Matelote Normande

Matelote Normande

One from the Bone’s farmhouse in Normandy this one—feel free to substitute red wine for the cider, and eau de vie or even whisky for the Calvados. This, however, is the real thing. Serves 6.

  • 900g (2 lb) fish—225g (½ lb) conger eel, and a mixture of plaice, dabs, whiting and gurnard, all cleaned and cut into strips.
  • 80g (3 oz) butter
  • liquor from mussels
  • 250ml (½ pint) fish or light meat stock
  • 110g (4 oz) thick cream
  • 1 tbsp butter
  • 1 tbsp plain flour
  • 1 tbsp chervil, chopped
  • 2—4 tbsp Calvados
  • 250ml (½ pt) dry cider
  • For the garnish:
  • ½ lb mushrooms, lightly fried
  • 2 pints mussels, opened
  • croûtons of bread fried in butter
  1. Cook the fish in the butter until the pieces are very lightly coloured.
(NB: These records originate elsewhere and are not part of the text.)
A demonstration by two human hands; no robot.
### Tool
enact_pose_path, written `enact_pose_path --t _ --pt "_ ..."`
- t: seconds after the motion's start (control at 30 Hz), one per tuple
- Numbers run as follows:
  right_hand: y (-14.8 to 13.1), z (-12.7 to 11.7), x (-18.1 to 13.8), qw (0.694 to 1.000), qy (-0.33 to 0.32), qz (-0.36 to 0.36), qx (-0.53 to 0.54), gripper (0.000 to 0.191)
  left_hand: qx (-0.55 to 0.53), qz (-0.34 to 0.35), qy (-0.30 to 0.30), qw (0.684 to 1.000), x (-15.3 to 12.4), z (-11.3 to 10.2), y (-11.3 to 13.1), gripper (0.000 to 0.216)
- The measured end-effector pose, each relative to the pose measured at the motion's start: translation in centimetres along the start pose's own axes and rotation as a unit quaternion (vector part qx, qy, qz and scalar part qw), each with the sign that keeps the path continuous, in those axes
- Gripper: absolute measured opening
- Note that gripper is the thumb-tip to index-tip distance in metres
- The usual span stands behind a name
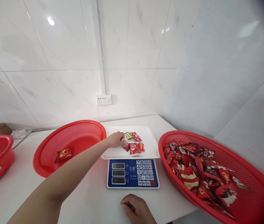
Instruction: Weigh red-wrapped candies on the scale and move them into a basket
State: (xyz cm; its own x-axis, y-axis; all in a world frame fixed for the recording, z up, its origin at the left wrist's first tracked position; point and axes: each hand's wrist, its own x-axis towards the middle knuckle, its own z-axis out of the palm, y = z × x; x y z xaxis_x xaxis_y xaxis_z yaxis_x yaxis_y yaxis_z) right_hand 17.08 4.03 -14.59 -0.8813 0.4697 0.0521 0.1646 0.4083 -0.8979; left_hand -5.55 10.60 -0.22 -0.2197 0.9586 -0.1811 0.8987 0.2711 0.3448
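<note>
My left hand (117,139) reaches over the white scale pan (113,153), its fingers pinched on a small red snack packet (125,146). Right beside the fingertips lie more packets: a yellow-and-blue one (128,135), a red one with white dots (136,137), a red one with white print (135,149) and an orange-red one (141,147). Below the pan is the scale's blue keypad panel (133,173); its small displays are too dim to read surely. My right hand (137,209) rests loosely curled on the table in front of the scale, with no object showing in it.
To the right, a red basket (169,137) holds many red snack packets. Left of the scale, another red basket (40,158) has a red packet (65,154) inside. A third red basket (6,158) stands at the far left, near a cardboard box (0,130). A wall socket (104,99) is behind.
</note>
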Motion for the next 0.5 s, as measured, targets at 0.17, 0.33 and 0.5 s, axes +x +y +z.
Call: enact_pose_path --t 0.17,0.33,0.5 --pt "-0.1 -0.1 0.1 1.000 0.000 0.001 0.002 0.019 -0.050 -0.034 -0.013 0.998 -2.1 -3.9 -2.6 0.031" --pt "-0.2 -0.1 0.4 1.000 -0.013 -0.002 0.002 0.019 0.005 -0.106 0.057 0.993 -5.1 -8.5 -6.2 0.031" --pt "0.3 0.1 0.7 1.000 -0.024 0.001 -0.003 0.018 0.078 -0.005 0.082 0.994 -4.7 -5.3 -2.2 0.031"
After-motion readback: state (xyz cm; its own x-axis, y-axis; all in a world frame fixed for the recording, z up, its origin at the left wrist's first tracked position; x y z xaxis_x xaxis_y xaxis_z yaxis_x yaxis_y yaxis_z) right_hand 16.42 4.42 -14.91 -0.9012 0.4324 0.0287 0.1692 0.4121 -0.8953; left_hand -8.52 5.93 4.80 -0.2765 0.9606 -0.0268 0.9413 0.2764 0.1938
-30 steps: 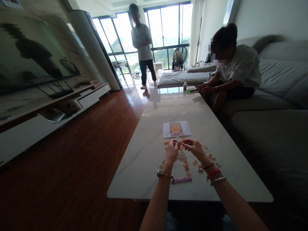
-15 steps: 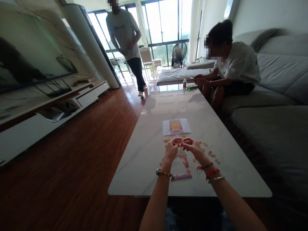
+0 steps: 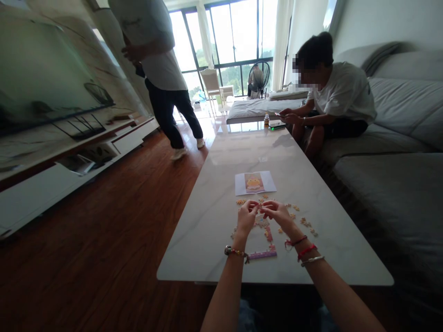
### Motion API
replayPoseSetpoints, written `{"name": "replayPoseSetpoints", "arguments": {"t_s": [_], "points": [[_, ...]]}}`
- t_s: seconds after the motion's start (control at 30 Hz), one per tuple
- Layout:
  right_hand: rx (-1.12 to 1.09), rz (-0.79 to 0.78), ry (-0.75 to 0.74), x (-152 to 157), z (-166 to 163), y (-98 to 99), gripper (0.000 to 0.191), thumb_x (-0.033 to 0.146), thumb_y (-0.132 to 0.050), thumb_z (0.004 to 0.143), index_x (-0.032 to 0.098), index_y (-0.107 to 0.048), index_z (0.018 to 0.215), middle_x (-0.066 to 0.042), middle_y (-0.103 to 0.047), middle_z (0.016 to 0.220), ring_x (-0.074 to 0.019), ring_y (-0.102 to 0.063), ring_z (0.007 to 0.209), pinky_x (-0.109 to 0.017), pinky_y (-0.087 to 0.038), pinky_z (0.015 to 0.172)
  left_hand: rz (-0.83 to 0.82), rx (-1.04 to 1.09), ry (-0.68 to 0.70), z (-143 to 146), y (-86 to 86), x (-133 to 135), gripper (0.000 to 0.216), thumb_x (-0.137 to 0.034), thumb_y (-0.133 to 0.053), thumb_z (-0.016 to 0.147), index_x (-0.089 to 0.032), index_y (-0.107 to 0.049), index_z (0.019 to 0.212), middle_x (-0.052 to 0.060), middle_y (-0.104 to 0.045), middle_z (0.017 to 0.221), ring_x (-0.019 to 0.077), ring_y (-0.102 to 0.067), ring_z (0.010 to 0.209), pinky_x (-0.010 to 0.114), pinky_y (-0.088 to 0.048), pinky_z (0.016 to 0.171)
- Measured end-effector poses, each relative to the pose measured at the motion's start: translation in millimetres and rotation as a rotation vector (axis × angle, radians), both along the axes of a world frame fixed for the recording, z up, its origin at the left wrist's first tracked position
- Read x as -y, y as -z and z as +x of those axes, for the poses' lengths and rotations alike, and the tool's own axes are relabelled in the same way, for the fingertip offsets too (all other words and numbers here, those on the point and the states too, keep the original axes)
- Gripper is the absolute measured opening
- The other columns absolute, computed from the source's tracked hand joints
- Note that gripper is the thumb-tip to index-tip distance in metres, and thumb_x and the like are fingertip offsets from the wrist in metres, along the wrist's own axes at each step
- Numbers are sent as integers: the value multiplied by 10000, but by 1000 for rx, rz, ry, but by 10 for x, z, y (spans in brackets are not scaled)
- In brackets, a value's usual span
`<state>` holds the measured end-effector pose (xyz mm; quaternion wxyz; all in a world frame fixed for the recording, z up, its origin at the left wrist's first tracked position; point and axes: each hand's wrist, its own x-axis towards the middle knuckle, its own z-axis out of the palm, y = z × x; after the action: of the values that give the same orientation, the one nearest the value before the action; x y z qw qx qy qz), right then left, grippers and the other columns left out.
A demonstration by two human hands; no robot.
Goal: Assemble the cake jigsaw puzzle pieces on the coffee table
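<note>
My left hand (image 3: 248,216) and my right hand (image 3: 278,213) meet over the jigsaw puzzle, fingertips pinched around a small jigsaw piece (image 3: 260,206) that is mostly hidden by the fingers. Below them, joined pink pieces (image 3: 269,234) run down to a purple bottom strip (image 3: 262,255). Loose yellowish pieces (image 3: 304,222) are scattered to the right of my right hand, and a small group of orange-yellow pieces (image 3: 241,202) lies just beyond my left hand. Behind the pieces is a creased paper sheet (image 3: 270,181) printed with a yellow figure on pink.
The white marble-look table (image 3: 207,230) stretches away from me. At its far end are a small bottle (image 3: 266,121) and a phone (image 3: 277,125). One person (image 3: 346,92) sits on the grey sofa (image 3: 391,184) at right; another person (image 3: 155,60) walks along the left side.
The walking person has come nearer and moved left. My hands stay together over the puzzle with only slight finger movement. The seated person has barely moved.
</note>
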<state>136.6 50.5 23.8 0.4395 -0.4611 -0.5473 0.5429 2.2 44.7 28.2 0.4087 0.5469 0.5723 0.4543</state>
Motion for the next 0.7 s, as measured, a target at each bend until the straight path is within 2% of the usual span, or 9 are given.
{"name": "replayPoseSetpoints", "arguments": {"t_s": [0.23,0.5,0.7], "points": [[-44,9,4,-3,-33,13,343,388,-673,586,125,-615,798,-59,-650,677,-128,-579,525,-242,-435,496,1,51,35,-41,13,11,139,-239,-624,669,-142,-594,763,52,-646,769,125,-613,679,229,-492,618],[-25,1,11,-14,-71,60,332,384,-662,597,128,-617,803,-49,-646,667,-134,-593,524,-219,-417,448,-10,-2,10,-78,-20,36,94,-213,-620,673,-157,-598,745,41,-657,744,132,-621,707,237,-489,648],[18,26,14,32,-63,24,318,386,-655,603,133,-622,794,-49,-648,684,-131,-593,517,-219,-419,437,4,-41,6,-85,-23,94,61,-190,-606,669,-165,-597,724,37,-659,748,132,-620,725,236,-481,661]]}}
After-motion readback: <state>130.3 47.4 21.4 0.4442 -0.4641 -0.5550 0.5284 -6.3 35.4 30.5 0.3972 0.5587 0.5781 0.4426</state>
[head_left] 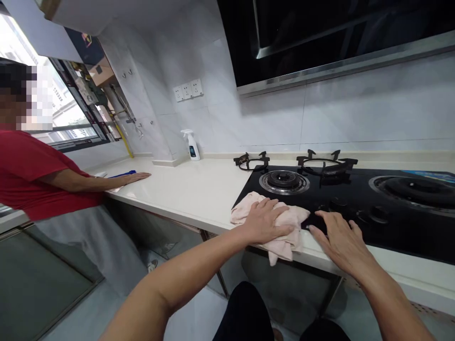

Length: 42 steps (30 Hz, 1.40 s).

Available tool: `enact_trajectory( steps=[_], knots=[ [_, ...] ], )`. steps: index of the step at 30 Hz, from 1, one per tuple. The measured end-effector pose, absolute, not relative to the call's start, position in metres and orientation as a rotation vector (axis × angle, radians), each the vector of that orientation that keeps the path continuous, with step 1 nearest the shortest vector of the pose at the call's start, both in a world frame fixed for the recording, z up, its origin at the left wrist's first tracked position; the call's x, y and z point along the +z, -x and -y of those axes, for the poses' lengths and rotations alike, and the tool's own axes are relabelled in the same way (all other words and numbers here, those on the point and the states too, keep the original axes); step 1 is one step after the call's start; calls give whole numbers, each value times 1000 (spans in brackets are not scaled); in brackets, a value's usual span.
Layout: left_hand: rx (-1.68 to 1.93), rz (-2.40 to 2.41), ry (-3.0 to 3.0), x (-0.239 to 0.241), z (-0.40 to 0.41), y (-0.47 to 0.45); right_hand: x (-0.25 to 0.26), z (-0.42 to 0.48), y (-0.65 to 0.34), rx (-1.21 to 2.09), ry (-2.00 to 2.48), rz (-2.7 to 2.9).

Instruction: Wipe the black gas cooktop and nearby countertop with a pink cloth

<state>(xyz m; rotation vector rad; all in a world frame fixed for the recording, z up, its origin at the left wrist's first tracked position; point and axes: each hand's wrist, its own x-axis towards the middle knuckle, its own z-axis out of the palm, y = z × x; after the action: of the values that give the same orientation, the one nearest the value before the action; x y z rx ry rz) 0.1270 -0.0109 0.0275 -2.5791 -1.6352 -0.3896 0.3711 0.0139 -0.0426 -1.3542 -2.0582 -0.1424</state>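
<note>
My left hand [265, 220] lies flat, fingers stretched out, on a bunched pale pink cloth [284, 248]. That cloth covers the front left corner of the black gas stove [305, 199] and hangs a little over the counter edge. To the right, my right hand [341, 239] rests at the stove's front edge beside a control knob [377, 214], with its fingers apart and nothing in them. Behind the cloth is the left burner [284, 181], its pan support off. Another burner [415, 192] sits on the right side of the stove.
Two black pan supports [251, 161] [327, 166] stand behind the stove's burners. A white spray bottle [192, 146] is against the wall on the white counter [185, 189]. At left a person in a red shirt [46, 175] leans on the counter near a blue cloth [122, 174]. A range hood [320, 71] hangs overhead.
</note>
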Motion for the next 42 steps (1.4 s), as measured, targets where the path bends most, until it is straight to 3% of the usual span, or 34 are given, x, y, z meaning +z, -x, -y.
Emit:
enact_trajectory(
  steps=[13, 20, 30, 42],
  knots=[
    [-184, 2428, 1781, 36, 15, 22, -51, -17, -376, -228, 1544, 2174],
    [-199, 2373, 1827, 30, 33, -16, -56, -16, -376, -318, 1467, 2175],
    [-501, 2158, 2121, 8, 43, -83, -61, -18, -381, -324, 1443, 2188],
    [-529, 1884, 2610, 17, 36, -155, -62, -21, -383, -314, 1461, 2200]
  ],
)
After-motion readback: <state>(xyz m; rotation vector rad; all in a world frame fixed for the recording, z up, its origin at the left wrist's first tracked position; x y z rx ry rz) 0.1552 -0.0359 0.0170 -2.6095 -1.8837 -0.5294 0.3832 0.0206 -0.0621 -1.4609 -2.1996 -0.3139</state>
Pour over the warmed calvados, set it alight, and stir the fish about in the flames. Add cider, mussel liquor and stock. Season with salt and pepper and add some chopped chervil. Simmer until the fish is just cooked.
  2. Add the butter and flour mashed together in small lumps to thicken, then pour in the cream. Don’t let it boil, just thicken gently over a medium heat.
  3. Transfer the lot to a warm serving dish and arrange the mushrooms, mussels and croûtons around the fish.